This repository provides Python code that identifies plants, birds, and insects in photos.
This project was inspired by the amazing progress in identifying plants, animals and mushrooms in photos that has been made by iNaturalist in recent years in identifying plants, animals, and fungi from photographs. The iNaturalist team has trained machine learning models with their large collection of photos and research-grade identifications. In 2019, iNaturalist released Seek by iNaturalist which identifies photos offline on the phone and identifies to a higher level than species when a species identification cannot be made.
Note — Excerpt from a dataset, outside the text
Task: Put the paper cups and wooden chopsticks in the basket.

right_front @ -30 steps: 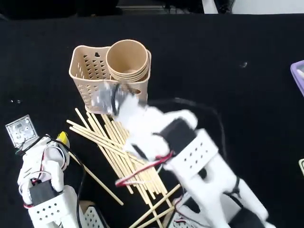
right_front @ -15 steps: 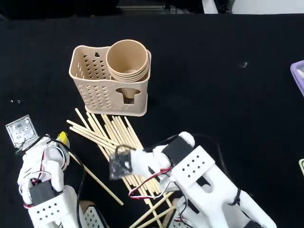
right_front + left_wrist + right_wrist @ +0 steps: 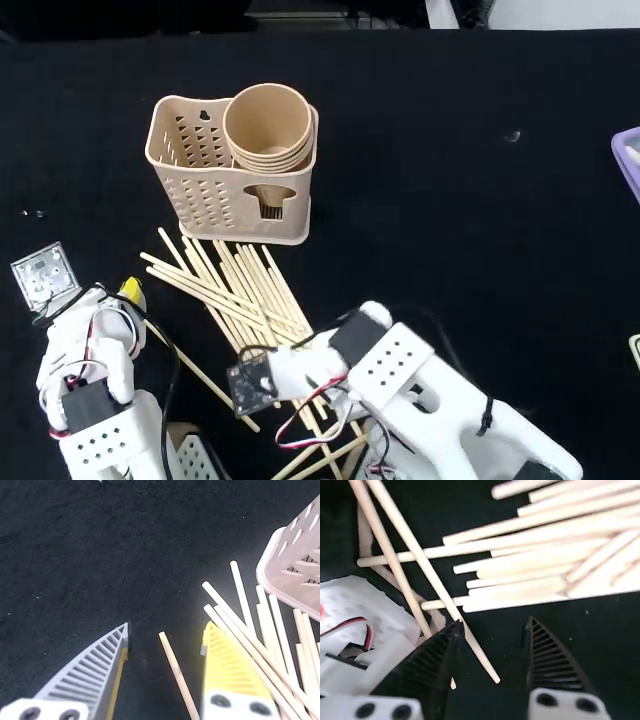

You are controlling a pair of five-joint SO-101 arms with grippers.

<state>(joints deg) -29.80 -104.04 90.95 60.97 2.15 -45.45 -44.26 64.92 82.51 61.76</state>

Google provides three models that have been trained with iNaturalist data - classification models for plants, birds, and insects. These Google models can be downloaded and used with Google's TensorFlow
and TensorFlow Lite
tools.
This code is based on the trained models provided by Google. It was written to experiment with identifying species from photos and to try out Seek's approach to calculating scores (probabilities) across the taxonomic hierarchy.
This tool nature_id.py
has been tested on Linux and Windows. It should also work on MacOS.
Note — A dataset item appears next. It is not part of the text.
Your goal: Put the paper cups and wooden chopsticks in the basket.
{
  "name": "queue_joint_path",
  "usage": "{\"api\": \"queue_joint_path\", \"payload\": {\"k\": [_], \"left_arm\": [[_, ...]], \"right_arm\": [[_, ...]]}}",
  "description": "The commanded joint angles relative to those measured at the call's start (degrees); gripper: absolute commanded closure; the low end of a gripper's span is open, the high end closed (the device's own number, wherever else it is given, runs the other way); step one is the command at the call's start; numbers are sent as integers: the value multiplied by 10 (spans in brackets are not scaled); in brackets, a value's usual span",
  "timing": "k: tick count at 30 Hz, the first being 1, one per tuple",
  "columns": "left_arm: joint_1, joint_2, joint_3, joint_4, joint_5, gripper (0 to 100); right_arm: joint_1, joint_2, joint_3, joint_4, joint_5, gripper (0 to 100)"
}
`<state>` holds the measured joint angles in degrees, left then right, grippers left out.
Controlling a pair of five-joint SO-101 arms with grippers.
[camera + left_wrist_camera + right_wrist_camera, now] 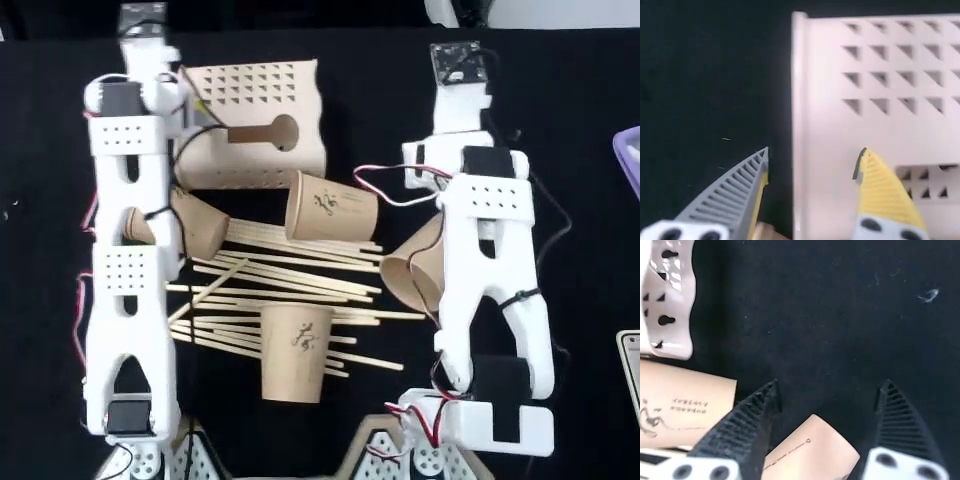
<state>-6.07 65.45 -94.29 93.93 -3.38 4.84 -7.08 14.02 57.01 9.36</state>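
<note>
All four paper cups [330,208] lie on their sides on black surface [40,300], none in basket [255,130]. Chopsticks [290,290] heaped between arms, long axes running roughly arm to arm.

Left hand [812,155]: fingers apart, empty, basket edge between them, well away from pile.

Right hand [827,387]: fingers apart, empty, nearest cup [812,452] just beneath the gap.

So right arm is closer, I reckon. Basket lies beyond second cup [685,400] from there.
</note>
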Motion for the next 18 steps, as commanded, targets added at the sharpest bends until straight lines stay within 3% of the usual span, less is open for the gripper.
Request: {"api": "queue_joint_path", "payload": {"k": [1,9,18], "left_arm": [[73,4,-10,35,-16,711],[98,-2,-11,37,-59,712],[68,-1,-10,47,-40,712]], "right_arm": [[18,-28,-5,-42,0,698],[1,75,-48,-108,-39,698],[-57,248,-276,-18,-57,698]]}}
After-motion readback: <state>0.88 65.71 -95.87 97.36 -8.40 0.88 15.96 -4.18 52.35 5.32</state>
This is a command-line tool. It is invoked with images or directories containing images and identifies the plants, birds, and insects in those images.
Here is an example. This is the command for Linux and macOS:
./nature_id.py -m plants plant_images/Persicaria_amphibia.jpg
On Windows the command is:
python .\nature_id.py -m plants plant_images\Persicaria_amphibia.jpg
The above image results in this identification:
Classification of 'plant_images/Persicaria_amphibia.jpg' took 0.2 secs.
100.0% kingdom Plants (Plantae)
100.0% phylum Tracheophytes (Tracheophyta)
100.0% subphylum Flowering Plants (Angiospermae)
99.6% class Dicots (Magnoliopsida)
99.2% order Pinks, Cactuses, and Allies (Caryophyllales)
98.8% family Knotweed Family (Polygonaceae)
98.8% subfamily Polygonoideae
98.8% tribe Persicarieae
98.8% subtribe Persicariinae
98.8% genus Smartweeds (Persicaria)
97.6% species Water Smartweed (Persicaria amphibia)
These scores can be used to guide identification: define a threshold and report as result the taxon with the lowest score that is larger than or equal to this threshold. In this example for a threshold of 95% an identification to species Persicaria amphibia has been achieved. For a threshold of 99%, this is only an identification to order Caryophyllales. 95% and 99% would be unusually high thresholds; Seek, I believe, uses a threshold of 70%.
This script is a command-line utility. It is called with options, filenames and directory names as arguments. These options are supported:
usage: nature_id.py [-h] [-m MODEL] [-a] [-l] [-s] [-r RESULT_SIZE] file/directory [file/directory ...]
positional arguments:
file/directory Image files or directories with images.
options:
-h, --help show this help message and exit
-m MODEL, --model MODEL
Model to load to identify organisms.
-a, --all_common_names
Show all common names and not just one.
-l, --label_scores_only
Compute and display only label scores, do not propagate scores up the hierarchy.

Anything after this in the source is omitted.